Thursday, March 19, 2026


 I watched Detour last night.  I last saw it about ten years ago.  Well worth seeing again.  The film is about an hour long but packs a wallop.  The story is told in flashback format.  Tom Neal plays Al Roberts, a struggling piano player who is in love with barroom singer Sue Harvey.  For reasons that are unclear, probably because she wants to ditch our poor friend Al, Sue heads to LA sans Al, to start over and make it big.  Al, smitten about her, decides to hitchhike from New York to LA to re-unite with her.  Or so he hopes.  In true noir fashion the fun, or trouble, begins.  Al hitches a ride somewhere in Arizona with a fast talking con man who is on his way to LA.  Al drives for a bit as our hustler falls asleep.  A long sleep it is as he has a heart attach and dies.  Poor Al panics and thinking the cops will never believe the truth, steals the con man's identity and money and drives his car to California.  Al is beset with uncertainty and confusion.
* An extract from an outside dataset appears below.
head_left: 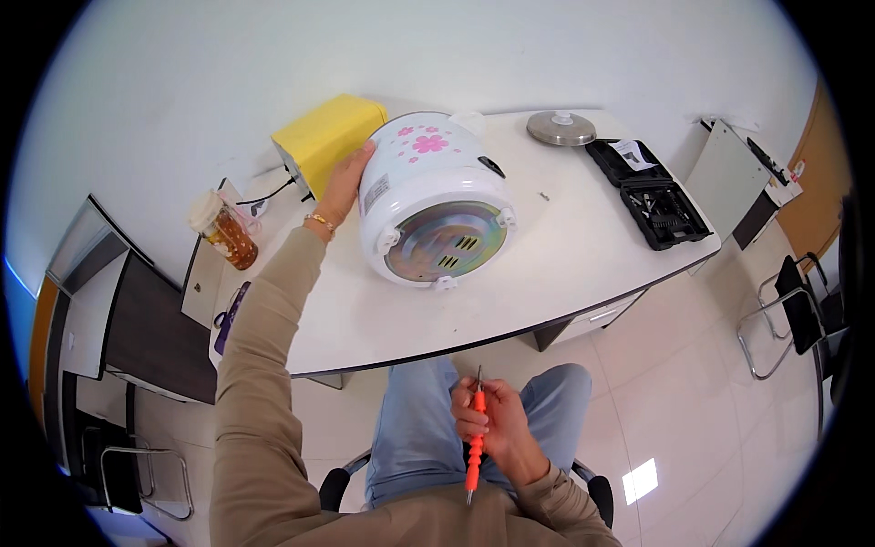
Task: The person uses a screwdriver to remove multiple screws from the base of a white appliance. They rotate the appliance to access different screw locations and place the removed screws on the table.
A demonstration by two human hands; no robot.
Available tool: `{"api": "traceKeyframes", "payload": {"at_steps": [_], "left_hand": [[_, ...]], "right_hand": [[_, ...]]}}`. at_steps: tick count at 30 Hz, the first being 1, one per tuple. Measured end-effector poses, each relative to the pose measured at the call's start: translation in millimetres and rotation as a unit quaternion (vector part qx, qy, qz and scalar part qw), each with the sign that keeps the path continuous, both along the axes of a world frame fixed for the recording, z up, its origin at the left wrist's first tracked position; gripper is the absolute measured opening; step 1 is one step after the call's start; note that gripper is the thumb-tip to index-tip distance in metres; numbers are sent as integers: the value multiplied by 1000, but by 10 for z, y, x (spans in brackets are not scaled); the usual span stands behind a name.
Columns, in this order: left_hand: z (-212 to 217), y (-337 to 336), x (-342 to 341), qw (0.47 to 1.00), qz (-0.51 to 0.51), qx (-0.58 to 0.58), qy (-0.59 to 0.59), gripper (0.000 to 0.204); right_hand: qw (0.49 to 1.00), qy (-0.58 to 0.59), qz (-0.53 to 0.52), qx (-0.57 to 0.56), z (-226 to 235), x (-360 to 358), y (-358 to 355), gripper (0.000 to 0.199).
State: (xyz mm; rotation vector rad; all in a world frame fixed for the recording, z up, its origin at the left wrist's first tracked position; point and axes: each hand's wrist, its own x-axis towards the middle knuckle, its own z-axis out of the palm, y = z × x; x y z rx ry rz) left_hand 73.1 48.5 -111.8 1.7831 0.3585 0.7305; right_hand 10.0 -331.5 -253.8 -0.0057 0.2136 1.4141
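White curved desk (565, 264) against a pale wall, seen from the head camera: white flower-printed rice cooker (436, 196) tipped on its side, shiny metal base with vents facing the seated person, yellow box (328, 135) touching behind it, steel lid (561, 128) and open black tool case (649, 193) well apart to the right. Left hand (344, 180) laid flat on the cooker's rounded side, fingers spread, steadying it; right hand (492, 427) over the lap, fingers pinching an orange screwdriver (475, 442). Probably bulky, smooth, prone to rolling; best gripped around the body.
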Motion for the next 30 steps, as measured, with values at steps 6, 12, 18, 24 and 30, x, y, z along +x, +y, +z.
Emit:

He stops for gas and sees a hitchhiker, Ann Savage, and offers her a ride. His moral uncertainty is now replaced with fear.  Savage plays the femme fatale to perfection.  Slowly, Al gets deeper and deeper into her web of deceit and blackmail.  It does not end well for Savage but our  noirish hero ends up broken spiritually and financially.  The film touches all the noir bases:  a decent man who is morally conflicted, an evil woman who pushes him in the wrong direction, and an ending that is anything but happy.  

Monday, March 16, 2026


  

 Stripper is one of those books/stories whose cover you look at and jump in with low expectations.  They used to call it trash fiction.  One of those thin paperbacks you bought in the back of variety store and felt guilty as you coughed up the ten cents from a cashier who reminded you of your grandfather.  Most of them rate a 2/5 stars if that.  Not Stripper.  Robert Silverberg has told a tale that captures the genre to perfection and then some.  Diana is a stripper/call girl who works at a club in Philadelphia for an organized crime syndicate.  She dances and then hooks up with, well, just about anyone:  customers, bosses, and bosses' bosses.  Therein lies the trouble and quite a turn paging plot.  The end is quite a shocker.